# Diskussionen zur User 2009 Wahl



## zotos (6 Dezember 2009)

Um den Thread zur Nominierung nicht mit Diskussionen zu belasten, kann man sich hier austoben. 

Ich bin ja mal gespannt was uns zu diesem Thema dieses Jahr mal wieder einfällt.


----------



## veritas (6 Dezember 2009)

zotos schrieb:


> Um den Thread zur Nominierung nicht mit Diskussionen zu belasten, kann man sich hier austoben.
> 
> Ich bin ja mal gespannt was uns zu diesem Thema dieses Jahr mal wieder einfällt.

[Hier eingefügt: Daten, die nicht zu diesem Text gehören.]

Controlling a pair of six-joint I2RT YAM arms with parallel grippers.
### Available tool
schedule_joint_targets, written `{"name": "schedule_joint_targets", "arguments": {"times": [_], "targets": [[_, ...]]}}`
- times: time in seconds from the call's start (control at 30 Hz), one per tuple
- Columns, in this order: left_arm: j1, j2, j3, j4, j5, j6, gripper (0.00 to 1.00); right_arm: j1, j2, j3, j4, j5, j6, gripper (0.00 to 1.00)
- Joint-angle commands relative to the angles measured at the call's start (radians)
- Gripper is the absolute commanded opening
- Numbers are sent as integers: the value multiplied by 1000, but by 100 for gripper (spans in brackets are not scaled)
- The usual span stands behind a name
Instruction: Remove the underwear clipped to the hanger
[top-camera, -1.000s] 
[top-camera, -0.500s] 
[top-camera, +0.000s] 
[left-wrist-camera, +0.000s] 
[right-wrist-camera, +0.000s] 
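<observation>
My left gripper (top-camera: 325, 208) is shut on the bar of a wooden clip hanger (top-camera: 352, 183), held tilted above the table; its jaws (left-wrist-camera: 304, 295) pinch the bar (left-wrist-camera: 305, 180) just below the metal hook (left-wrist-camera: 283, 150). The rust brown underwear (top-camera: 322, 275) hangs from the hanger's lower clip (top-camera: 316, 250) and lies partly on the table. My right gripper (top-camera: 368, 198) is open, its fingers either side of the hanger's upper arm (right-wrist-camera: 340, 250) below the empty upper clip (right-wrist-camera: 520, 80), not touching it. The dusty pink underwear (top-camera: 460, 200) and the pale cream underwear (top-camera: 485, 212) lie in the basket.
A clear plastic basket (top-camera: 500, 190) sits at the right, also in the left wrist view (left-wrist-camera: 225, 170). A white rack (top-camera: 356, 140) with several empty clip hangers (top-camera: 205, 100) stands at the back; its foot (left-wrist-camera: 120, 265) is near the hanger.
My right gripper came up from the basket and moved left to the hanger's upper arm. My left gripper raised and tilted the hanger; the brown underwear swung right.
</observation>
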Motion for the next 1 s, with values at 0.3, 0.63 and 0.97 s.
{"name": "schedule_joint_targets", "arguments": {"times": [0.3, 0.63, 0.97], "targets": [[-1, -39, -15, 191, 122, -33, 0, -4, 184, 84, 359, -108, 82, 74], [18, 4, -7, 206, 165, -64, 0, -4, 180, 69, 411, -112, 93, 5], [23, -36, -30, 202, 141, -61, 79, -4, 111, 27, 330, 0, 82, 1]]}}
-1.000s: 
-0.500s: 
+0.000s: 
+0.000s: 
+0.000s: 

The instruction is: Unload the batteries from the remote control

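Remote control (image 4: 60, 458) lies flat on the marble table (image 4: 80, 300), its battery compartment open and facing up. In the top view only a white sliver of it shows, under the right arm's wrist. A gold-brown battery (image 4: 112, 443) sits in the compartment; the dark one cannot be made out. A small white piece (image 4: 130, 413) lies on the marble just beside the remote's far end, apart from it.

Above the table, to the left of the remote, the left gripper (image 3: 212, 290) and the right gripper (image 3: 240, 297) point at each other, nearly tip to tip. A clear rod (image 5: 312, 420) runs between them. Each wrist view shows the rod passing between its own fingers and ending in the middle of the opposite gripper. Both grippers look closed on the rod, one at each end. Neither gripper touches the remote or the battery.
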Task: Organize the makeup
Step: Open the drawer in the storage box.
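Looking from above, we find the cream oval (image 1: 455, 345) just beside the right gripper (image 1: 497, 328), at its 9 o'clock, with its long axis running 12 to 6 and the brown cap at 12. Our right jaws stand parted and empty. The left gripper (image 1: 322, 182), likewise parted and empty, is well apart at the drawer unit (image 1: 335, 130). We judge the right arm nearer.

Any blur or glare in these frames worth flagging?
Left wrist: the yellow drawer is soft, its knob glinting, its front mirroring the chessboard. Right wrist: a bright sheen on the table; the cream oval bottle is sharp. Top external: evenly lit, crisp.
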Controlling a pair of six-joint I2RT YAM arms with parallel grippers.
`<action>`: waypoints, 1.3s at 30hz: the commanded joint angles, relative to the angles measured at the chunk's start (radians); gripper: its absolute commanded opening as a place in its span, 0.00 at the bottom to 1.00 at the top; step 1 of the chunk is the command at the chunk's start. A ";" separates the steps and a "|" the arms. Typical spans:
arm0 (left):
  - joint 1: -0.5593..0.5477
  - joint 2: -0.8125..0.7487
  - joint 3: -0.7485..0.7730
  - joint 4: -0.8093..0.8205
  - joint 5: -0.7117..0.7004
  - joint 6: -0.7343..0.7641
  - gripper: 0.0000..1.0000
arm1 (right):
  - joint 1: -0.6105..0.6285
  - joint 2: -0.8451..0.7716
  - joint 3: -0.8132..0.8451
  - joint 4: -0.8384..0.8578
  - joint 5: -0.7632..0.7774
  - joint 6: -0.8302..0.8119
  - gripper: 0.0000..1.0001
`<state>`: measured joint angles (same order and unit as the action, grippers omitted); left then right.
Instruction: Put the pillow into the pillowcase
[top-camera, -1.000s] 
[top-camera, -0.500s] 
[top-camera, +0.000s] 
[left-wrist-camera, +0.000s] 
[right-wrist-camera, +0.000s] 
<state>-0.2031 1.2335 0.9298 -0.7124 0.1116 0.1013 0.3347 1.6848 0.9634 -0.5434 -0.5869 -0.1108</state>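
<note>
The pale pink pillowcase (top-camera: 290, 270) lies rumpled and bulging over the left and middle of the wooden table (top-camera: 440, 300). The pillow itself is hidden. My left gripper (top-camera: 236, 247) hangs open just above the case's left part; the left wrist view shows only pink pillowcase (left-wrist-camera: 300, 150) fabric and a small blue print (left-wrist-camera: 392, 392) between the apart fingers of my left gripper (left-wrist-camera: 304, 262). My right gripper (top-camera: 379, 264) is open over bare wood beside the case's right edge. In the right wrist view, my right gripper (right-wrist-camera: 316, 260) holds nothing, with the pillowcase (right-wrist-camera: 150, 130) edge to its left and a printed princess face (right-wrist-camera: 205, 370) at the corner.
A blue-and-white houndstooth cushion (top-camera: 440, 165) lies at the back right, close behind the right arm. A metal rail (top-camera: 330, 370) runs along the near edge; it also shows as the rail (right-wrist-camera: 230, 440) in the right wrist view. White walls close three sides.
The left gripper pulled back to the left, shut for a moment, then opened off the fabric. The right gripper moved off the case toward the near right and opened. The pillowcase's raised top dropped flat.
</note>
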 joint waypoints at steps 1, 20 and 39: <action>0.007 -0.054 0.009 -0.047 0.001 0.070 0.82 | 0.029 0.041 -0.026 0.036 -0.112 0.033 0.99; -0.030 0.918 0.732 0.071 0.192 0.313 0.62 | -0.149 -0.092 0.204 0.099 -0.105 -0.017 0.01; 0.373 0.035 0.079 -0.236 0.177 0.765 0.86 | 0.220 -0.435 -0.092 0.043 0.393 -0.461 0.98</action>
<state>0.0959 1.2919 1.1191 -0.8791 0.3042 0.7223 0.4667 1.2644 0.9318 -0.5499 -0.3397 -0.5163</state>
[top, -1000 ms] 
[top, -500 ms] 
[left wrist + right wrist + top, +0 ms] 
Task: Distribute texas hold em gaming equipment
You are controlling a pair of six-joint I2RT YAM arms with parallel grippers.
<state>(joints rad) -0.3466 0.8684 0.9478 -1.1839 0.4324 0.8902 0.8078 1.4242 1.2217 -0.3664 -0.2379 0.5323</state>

Yeahhh endlich wieder...... und noch keiner hat abgestimmt?


----------



## zotos (6 Dezember 2009)

Bei der letzten User des Jahres Wahl wurde ja ein Wanderpokal in dieses Ritual eingebaut.
Ich möchte daran erinnern, dass es sich um eine moralische Verpflichtung des "Auserwählten" handelt, ein Foto von dem Wanderpokal an seinem Stellplatz im Forum zu veröffentlichen. Auch wenn der oder die Gewinnerin eigentlich ja ein ganzes Jahr den Pokal sicher hat sollte das Foto zeitnah nach Erhalt des Pokals veröffentlicht werden. ;o)


----------



## vierlagig (7 Dezember 2009)

publikumsliebling ist mal ne schöne idee, danke zotos ^^


----------



## vierlagig (7 Dezember 2009)

vierlagig schrieb:


> publikumsliebling ist mal ne schöne idee, danke zotos ^^



nur schade, dass recht wenige von der nominierungsmöglichkeit gebrauch machen


----------



## Gerhard Bäurle (7 Dezember 2009)

vierlagig schrieb:


> nur schade, dass recht wenige von der nominierungsmöglichkeit gebrauch machen



Hallo,

anfangs hat es mich ja gewundert, dass eine seriöse Umfrage und
eine Schlammschlacht zusammenhänglich gestartet werden soll,
aber nun bin ich wieder beruhigt ...


----------



## veritas (7 Dezember 2009)

@4L : Du willst doch nur *POSTINGKING 2009* werden....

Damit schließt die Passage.